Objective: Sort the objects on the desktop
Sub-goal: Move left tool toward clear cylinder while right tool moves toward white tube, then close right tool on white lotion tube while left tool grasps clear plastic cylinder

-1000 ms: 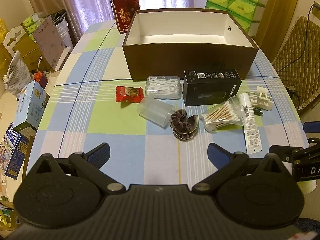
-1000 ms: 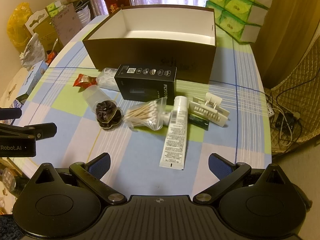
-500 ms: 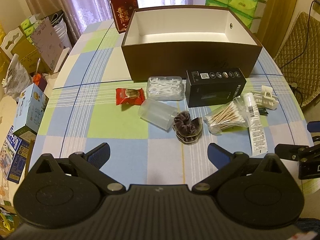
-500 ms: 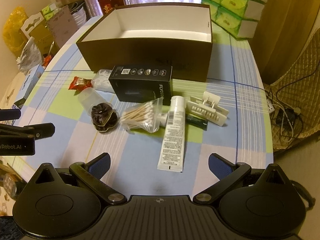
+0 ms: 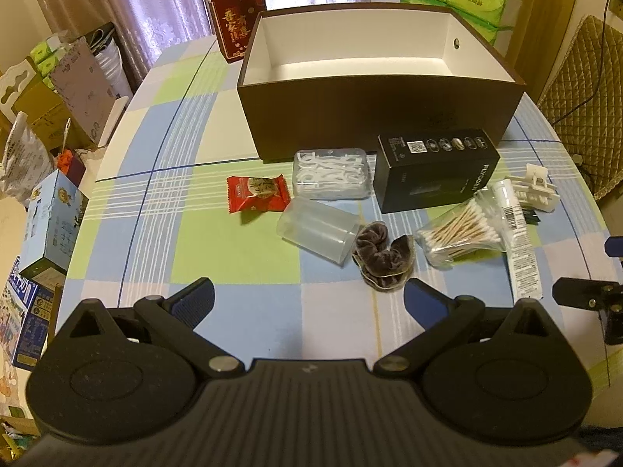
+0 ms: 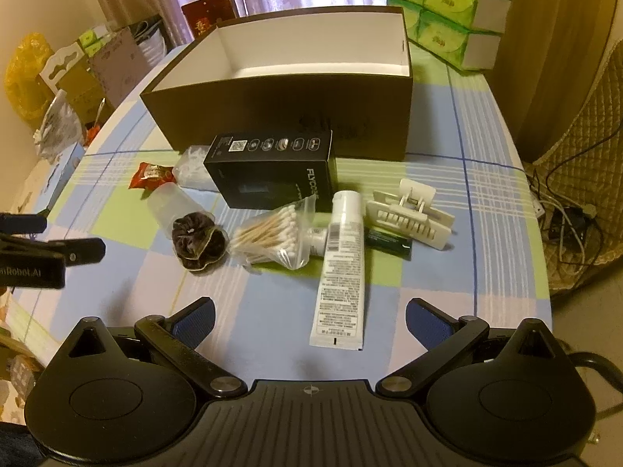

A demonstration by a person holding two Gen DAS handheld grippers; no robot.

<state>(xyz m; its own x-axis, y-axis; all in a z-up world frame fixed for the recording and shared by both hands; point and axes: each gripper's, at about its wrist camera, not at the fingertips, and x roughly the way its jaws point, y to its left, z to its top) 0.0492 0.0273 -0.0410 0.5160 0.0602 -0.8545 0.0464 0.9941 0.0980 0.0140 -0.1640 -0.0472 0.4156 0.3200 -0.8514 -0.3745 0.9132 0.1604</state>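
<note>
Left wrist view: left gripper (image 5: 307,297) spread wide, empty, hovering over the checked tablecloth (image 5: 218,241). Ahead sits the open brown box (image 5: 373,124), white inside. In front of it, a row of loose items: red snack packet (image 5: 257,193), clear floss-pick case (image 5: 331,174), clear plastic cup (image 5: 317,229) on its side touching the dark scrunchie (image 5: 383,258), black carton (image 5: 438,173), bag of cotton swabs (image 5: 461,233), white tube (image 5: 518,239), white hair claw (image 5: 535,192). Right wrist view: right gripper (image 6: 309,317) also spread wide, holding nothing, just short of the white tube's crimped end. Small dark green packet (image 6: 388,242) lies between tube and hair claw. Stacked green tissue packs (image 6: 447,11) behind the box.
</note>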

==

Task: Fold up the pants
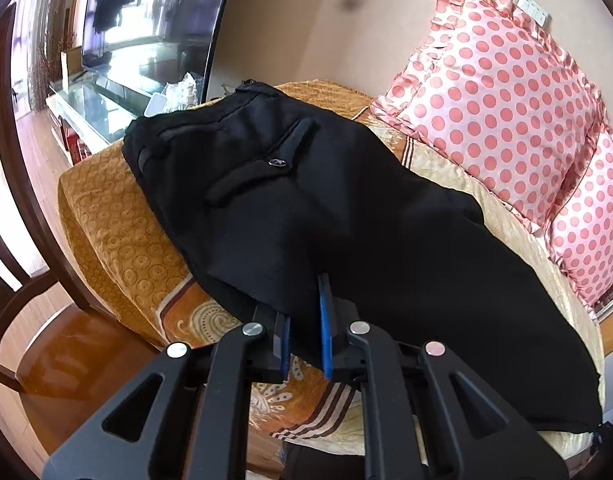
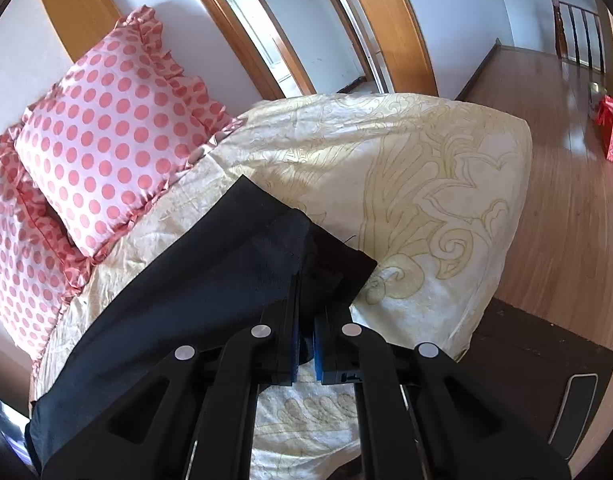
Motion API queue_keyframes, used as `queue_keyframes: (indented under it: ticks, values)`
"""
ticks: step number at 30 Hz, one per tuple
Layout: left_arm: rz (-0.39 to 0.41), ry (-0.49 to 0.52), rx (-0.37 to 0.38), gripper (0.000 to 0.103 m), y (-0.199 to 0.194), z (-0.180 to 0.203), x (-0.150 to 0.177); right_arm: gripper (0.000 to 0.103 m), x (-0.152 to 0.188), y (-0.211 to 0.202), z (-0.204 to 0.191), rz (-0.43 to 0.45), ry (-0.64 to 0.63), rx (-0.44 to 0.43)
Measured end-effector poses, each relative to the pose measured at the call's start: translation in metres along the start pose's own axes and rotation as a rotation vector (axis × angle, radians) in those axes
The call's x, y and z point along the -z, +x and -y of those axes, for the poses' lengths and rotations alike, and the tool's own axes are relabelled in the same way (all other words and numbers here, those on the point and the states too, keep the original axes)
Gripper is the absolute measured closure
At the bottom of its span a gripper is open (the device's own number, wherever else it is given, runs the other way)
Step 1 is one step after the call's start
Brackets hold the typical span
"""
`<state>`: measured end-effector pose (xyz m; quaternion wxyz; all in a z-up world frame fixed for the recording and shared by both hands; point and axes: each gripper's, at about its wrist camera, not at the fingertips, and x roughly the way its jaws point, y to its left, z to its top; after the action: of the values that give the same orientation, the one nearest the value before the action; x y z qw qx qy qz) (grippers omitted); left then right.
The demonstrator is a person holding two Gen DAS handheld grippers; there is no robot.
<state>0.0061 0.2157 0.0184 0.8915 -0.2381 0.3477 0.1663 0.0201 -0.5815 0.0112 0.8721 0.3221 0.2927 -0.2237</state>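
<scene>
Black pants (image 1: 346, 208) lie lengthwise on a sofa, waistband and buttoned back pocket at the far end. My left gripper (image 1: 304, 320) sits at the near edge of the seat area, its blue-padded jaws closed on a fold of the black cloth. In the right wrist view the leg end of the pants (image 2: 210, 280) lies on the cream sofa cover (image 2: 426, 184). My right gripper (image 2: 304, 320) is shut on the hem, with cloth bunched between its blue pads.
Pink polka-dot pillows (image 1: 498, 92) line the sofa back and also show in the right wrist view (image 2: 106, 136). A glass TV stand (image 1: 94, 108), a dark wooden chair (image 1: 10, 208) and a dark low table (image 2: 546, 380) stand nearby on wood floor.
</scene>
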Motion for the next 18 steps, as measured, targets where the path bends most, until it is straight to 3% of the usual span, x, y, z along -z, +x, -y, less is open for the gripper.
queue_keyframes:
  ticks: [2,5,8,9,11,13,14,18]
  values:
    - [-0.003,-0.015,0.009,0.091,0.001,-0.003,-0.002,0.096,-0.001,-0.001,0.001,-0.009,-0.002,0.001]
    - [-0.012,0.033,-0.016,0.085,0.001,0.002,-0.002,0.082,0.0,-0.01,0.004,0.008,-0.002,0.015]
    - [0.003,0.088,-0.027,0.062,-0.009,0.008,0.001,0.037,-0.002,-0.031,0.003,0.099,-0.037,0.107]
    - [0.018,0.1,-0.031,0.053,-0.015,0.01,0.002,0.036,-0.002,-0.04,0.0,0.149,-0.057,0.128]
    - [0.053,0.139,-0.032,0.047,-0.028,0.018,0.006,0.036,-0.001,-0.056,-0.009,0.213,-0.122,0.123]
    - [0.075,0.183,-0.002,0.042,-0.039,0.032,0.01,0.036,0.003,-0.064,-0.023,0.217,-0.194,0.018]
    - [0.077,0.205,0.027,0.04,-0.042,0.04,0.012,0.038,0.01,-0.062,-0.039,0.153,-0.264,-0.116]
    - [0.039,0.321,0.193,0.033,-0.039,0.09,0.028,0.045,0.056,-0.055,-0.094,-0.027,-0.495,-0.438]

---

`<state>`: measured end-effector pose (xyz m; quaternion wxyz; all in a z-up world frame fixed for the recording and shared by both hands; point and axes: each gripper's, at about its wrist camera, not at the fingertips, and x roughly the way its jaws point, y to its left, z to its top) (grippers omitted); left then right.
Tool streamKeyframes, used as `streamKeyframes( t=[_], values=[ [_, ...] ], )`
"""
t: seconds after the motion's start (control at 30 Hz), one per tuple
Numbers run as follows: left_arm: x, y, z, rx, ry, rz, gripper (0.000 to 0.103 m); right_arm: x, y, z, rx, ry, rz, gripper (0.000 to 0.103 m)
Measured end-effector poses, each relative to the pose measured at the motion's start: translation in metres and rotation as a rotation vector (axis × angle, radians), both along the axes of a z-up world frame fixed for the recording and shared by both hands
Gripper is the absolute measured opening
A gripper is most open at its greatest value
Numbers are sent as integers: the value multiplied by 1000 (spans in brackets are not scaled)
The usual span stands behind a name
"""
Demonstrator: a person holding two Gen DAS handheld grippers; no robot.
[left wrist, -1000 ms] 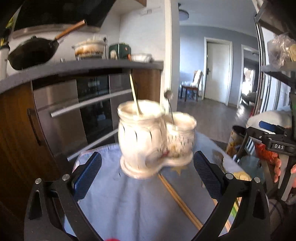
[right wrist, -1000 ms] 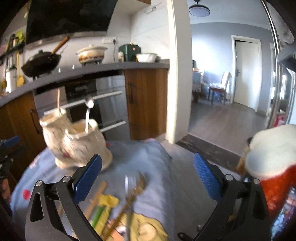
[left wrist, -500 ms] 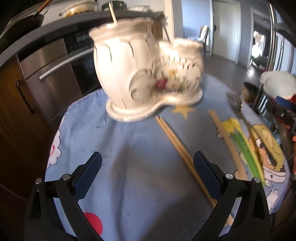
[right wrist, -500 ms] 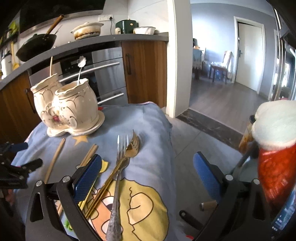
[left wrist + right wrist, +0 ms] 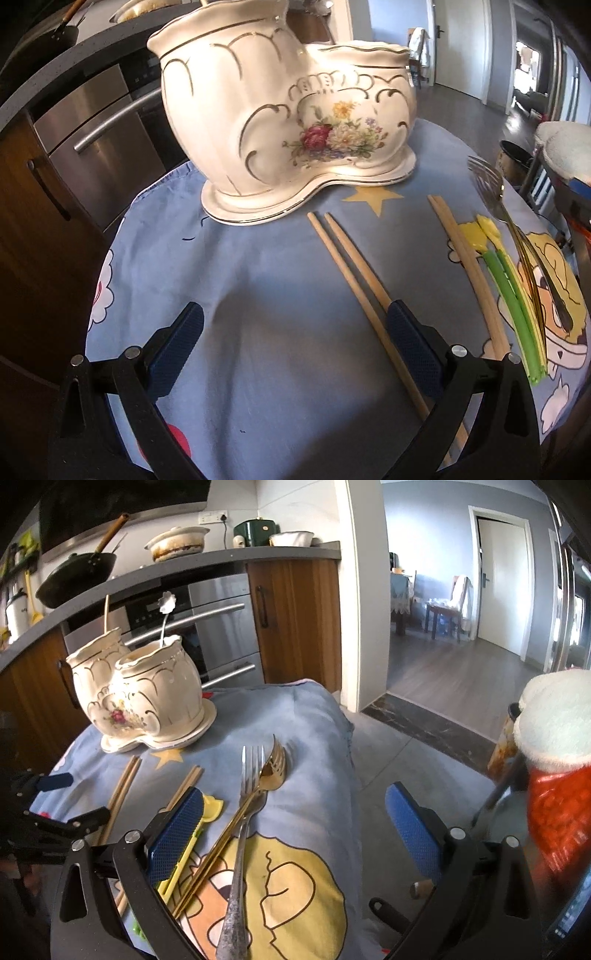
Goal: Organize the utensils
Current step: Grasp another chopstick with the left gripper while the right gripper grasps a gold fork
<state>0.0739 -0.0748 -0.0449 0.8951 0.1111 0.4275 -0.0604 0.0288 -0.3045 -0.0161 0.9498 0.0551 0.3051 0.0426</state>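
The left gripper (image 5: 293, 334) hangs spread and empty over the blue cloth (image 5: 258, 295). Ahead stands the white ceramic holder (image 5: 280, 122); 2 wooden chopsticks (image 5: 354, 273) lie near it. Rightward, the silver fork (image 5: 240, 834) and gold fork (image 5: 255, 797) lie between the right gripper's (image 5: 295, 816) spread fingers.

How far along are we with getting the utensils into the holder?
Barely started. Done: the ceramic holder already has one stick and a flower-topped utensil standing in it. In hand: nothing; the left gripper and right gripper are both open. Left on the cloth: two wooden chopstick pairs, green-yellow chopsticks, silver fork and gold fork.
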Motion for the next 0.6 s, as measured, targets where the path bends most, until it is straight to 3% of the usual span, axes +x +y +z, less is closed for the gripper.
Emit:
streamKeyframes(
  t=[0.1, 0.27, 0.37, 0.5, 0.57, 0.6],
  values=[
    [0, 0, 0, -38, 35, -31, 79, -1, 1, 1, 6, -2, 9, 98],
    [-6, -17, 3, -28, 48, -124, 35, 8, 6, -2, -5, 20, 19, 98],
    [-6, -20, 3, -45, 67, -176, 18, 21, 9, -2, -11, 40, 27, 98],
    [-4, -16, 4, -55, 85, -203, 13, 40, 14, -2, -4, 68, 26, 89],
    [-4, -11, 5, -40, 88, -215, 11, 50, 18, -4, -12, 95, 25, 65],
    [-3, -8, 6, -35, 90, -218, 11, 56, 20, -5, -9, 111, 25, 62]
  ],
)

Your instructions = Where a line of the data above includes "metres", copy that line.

Response box =
Measured end-effector poses, each relative to the pose measured at the call's start: translation in metres along the start pose's own axes and rotation as a rotation vector (axis × angle, radians) in those axes
Measured end-effector poses, each relative to the pose measured at the motion's start: translation in metres and rotation as a rotation vector (axis × angle, radians), both along the axes of a z-up world frame fixed for the recording and shared by both hands

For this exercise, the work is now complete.